Problem to work on: Beneath this instruction is a block of data; output from it exactly the lines that run from the one containing "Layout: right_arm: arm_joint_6" through the one containing "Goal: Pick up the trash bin", inclusive.

Dataset:

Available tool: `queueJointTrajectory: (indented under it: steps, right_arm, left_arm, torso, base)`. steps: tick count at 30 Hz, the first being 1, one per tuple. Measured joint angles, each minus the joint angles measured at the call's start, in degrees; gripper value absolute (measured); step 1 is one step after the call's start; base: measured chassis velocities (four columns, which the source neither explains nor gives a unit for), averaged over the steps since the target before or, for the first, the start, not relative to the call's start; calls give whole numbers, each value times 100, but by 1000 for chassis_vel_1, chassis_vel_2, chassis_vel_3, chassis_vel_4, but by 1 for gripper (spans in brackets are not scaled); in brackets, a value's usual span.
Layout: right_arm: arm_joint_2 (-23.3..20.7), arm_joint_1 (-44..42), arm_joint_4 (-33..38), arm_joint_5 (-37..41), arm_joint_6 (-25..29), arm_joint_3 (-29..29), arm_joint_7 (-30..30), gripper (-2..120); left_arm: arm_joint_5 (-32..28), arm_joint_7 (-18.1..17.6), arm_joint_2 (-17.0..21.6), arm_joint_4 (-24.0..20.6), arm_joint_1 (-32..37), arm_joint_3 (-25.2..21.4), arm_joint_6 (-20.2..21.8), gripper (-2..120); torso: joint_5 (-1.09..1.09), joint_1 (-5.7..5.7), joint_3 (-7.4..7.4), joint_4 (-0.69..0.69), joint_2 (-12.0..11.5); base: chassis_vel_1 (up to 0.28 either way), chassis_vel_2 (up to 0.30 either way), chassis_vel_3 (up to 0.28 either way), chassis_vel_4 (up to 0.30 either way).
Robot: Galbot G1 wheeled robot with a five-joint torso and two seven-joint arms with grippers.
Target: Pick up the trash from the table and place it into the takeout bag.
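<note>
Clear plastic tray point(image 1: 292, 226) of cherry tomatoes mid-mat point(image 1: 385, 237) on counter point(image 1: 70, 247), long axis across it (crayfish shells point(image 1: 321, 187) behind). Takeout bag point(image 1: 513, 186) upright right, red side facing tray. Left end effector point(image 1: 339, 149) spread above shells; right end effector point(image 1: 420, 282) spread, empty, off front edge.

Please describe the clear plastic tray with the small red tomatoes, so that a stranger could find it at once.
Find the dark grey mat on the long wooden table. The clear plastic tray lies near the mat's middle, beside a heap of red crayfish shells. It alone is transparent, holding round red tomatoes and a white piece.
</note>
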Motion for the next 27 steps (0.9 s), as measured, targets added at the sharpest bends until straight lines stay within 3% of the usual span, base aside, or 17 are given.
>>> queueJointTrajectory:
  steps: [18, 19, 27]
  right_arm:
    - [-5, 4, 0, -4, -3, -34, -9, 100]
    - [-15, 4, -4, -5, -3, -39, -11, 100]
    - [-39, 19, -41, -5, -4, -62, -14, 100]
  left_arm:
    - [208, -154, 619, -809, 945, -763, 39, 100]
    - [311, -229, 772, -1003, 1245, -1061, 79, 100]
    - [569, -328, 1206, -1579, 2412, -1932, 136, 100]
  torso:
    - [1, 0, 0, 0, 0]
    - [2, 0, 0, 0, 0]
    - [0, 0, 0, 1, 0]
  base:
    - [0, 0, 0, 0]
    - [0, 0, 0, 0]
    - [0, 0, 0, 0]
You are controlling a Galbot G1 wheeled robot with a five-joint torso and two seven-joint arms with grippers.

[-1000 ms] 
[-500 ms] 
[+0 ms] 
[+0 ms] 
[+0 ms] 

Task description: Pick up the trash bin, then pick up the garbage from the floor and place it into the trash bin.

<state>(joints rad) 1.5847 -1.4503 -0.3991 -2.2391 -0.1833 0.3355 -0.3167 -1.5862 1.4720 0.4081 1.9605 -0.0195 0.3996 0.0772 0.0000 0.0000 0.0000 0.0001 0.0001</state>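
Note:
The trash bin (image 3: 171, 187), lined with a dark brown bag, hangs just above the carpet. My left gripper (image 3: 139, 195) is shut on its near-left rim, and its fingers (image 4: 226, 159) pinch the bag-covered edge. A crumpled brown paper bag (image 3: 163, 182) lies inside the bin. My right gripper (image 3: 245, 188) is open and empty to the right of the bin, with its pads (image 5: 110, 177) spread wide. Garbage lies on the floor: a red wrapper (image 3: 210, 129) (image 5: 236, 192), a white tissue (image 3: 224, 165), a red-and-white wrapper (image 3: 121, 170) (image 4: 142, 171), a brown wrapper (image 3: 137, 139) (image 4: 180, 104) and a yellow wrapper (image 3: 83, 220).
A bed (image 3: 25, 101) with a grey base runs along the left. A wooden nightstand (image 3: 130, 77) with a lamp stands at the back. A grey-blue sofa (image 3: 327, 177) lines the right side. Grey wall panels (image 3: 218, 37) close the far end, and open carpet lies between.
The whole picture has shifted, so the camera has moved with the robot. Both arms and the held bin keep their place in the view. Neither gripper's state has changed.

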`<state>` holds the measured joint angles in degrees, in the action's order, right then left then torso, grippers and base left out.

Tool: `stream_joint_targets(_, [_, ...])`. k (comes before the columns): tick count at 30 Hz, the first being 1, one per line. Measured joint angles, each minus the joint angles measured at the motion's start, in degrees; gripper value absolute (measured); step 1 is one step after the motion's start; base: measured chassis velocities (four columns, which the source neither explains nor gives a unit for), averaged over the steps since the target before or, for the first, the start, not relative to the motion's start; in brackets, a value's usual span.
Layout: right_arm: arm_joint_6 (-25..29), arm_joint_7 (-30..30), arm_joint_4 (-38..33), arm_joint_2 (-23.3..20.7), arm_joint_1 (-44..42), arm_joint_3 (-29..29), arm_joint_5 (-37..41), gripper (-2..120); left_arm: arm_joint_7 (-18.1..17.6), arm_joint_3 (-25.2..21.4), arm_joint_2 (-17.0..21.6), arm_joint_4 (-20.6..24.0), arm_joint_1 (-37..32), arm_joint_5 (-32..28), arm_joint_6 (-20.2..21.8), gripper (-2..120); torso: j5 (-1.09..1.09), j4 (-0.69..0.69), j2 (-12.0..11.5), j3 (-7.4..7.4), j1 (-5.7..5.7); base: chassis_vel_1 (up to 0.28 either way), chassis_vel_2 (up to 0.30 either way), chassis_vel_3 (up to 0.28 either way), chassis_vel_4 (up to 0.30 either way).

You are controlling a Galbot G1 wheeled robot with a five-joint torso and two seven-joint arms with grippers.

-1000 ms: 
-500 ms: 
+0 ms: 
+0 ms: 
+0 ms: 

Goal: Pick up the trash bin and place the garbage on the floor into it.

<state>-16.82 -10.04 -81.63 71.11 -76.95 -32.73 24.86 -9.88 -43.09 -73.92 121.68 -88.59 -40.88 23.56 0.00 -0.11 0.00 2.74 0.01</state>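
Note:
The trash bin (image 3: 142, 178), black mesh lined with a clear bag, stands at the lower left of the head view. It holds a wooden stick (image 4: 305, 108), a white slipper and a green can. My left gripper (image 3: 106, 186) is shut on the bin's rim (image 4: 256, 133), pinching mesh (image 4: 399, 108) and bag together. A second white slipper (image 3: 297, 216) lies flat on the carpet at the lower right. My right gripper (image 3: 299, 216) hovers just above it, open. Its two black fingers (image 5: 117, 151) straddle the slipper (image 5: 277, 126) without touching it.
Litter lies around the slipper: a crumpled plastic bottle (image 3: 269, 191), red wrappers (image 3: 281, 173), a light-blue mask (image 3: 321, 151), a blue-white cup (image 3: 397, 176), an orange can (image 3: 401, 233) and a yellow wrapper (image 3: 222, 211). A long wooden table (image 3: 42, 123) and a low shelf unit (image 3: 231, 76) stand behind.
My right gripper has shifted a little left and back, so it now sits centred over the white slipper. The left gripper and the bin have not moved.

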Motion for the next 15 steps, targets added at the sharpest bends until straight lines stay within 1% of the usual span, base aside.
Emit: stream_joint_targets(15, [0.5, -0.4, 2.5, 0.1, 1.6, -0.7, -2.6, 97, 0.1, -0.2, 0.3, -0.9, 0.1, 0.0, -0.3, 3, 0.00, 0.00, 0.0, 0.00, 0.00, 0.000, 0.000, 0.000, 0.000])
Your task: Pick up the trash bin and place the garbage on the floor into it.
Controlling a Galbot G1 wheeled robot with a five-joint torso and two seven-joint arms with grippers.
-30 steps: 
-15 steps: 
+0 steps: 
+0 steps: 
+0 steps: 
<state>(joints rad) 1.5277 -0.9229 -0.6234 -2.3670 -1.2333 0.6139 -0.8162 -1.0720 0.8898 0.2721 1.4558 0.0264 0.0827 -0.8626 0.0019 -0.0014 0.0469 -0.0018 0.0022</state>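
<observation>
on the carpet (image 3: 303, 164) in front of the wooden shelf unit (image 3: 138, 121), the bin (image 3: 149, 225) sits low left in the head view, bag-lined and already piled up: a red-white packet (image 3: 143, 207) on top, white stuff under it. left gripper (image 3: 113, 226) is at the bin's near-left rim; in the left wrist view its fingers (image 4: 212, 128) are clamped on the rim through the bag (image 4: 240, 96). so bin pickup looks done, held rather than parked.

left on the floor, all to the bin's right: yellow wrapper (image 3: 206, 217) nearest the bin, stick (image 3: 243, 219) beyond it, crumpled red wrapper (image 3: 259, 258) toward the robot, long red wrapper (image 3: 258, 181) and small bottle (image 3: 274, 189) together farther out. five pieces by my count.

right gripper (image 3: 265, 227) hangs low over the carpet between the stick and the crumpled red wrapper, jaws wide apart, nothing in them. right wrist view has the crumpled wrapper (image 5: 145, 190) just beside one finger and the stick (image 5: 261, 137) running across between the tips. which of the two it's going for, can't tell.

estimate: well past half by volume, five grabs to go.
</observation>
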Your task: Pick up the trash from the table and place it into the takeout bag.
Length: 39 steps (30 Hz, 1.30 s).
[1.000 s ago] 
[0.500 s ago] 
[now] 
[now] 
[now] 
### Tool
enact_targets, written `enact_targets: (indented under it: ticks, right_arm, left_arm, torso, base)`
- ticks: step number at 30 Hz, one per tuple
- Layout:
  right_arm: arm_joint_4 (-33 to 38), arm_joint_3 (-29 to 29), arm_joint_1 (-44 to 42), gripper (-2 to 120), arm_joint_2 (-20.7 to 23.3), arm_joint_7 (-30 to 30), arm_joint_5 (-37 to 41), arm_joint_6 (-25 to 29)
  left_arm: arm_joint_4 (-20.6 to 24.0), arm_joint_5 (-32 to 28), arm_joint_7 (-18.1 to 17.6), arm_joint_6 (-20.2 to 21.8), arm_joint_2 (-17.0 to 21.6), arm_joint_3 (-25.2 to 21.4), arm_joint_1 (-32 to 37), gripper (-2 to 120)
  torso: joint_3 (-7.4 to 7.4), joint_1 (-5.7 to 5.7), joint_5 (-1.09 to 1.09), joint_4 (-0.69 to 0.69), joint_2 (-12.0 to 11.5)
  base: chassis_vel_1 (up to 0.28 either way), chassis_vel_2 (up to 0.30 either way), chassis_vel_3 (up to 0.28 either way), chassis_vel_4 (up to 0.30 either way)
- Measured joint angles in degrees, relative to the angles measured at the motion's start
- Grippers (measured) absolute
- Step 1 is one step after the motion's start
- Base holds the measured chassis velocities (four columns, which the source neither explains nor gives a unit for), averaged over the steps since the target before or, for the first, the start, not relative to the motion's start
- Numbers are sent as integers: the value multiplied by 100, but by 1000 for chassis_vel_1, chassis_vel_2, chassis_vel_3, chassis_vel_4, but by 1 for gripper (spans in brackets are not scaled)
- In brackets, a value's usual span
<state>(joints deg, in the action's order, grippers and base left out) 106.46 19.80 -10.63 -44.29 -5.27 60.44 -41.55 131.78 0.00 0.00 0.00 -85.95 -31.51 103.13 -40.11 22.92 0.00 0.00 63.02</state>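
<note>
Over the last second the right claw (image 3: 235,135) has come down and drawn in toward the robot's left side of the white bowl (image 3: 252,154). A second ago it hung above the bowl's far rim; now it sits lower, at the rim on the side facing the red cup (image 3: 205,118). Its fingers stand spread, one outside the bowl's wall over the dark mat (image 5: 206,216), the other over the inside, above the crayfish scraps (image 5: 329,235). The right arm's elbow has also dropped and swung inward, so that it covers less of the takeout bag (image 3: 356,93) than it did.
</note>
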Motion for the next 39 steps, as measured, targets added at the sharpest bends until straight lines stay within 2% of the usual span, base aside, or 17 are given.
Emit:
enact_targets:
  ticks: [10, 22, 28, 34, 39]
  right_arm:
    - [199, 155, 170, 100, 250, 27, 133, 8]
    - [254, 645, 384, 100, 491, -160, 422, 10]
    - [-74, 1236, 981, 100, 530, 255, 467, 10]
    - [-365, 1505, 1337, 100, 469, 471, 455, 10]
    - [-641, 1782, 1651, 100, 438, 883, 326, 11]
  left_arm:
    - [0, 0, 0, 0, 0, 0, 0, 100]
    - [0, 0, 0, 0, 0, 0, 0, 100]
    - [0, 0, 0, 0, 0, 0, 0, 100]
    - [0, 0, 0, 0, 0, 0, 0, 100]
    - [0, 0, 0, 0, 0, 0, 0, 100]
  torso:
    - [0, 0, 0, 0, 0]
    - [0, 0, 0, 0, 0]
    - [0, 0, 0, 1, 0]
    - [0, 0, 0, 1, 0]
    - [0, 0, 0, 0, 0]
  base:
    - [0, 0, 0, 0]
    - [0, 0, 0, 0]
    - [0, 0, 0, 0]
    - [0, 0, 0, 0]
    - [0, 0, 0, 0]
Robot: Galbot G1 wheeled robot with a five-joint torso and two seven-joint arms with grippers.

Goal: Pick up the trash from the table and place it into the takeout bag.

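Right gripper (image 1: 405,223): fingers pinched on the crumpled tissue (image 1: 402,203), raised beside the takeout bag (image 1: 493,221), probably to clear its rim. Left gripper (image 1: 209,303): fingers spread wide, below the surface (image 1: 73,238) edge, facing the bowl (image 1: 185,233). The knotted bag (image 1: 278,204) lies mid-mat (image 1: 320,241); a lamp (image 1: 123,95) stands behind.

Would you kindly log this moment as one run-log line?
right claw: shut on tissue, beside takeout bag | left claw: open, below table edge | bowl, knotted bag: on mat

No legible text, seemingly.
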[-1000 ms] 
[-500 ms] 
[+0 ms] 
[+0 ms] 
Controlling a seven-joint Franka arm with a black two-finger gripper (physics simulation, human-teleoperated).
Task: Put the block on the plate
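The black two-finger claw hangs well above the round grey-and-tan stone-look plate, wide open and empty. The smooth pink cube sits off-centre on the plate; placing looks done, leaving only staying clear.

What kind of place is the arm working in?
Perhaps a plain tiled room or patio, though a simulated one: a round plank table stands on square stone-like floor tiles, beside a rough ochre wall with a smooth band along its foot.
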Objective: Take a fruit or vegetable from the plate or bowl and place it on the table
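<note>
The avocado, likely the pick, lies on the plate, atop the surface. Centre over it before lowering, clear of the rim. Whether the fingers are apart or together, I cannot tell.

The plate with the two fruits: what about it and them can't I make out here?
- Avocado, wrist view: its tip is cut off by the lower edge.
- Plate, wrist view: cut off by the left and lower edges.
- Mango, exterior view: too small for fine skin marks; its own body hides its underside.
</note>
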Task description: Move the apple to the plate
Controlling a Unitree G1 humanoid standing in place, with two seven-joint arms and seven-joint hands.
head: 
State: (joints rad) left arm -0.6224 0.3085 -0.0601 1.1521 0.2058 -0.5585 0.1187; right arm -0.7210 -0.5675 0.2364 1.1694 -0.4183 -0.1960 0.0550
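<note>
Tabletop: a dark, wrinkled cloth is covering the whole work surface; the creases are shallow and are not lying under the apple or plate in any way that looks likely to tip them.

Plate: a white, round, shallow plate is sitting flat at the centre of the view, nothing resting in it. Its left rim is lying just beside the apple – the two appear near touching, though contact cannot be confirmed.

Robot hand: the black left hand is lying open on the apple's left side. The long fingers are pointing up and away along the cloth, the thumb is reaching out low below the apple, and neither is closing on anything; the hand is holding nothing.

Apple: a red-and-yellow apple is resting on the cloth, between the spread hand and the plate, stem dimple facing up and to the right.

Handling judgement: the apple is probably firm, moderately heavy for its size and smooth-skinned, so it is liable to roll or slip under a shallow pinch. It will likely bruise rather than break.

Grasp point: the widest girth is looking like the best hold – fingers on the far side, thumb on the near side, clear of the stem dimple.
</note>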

Reply:
Layout: right_arm: arm_joint_6 (-25..29), arm_joint_7 (-30..30), arm_joint_4 (-38..33), arm_joint_2 (-23.3..20.7), arm_joint_1 (-44..42), arm_joint_3 (-29..29), arm_joint_5 (-37..41), gripper (-2..120); left_arm: arm_joint_7 (-18.1..17.6), arm_joint_3 (-25.2..21.4), arm_joint_2 (-17.0..21.6), arm_joint_4 (-20.6..24.0), arm_joint_1 (-37..32), arm_joint_5 (-32..28), arm_joint_6 (-20.2..21.8), gripper (-2..120); torso: j5 (-1.09..1.09), j4 (-0.69..0.69), j2 (-12.0..11.5), j3 (-7.4..7.4), j1 (-5.7..5.7); base: chassis_vel_1 (up to 0.28 either way), chassis_vel_2 (up to 0.30 either way), chassis_vel_3 (up to 0.28 either way), chassis_vel_4 (up to 0.30 either way).

You are controlling a Galbot G1 wheeled robot with a five-joint torso and two seven-joint arms with grippers.

-1000 ms: 
-500 ms: 
+0 ms: 
+0 ms: 
+0 ms: 

Goal: Pick up the trash bin and place the garbage on the floor into it.

The exercise requires no further output.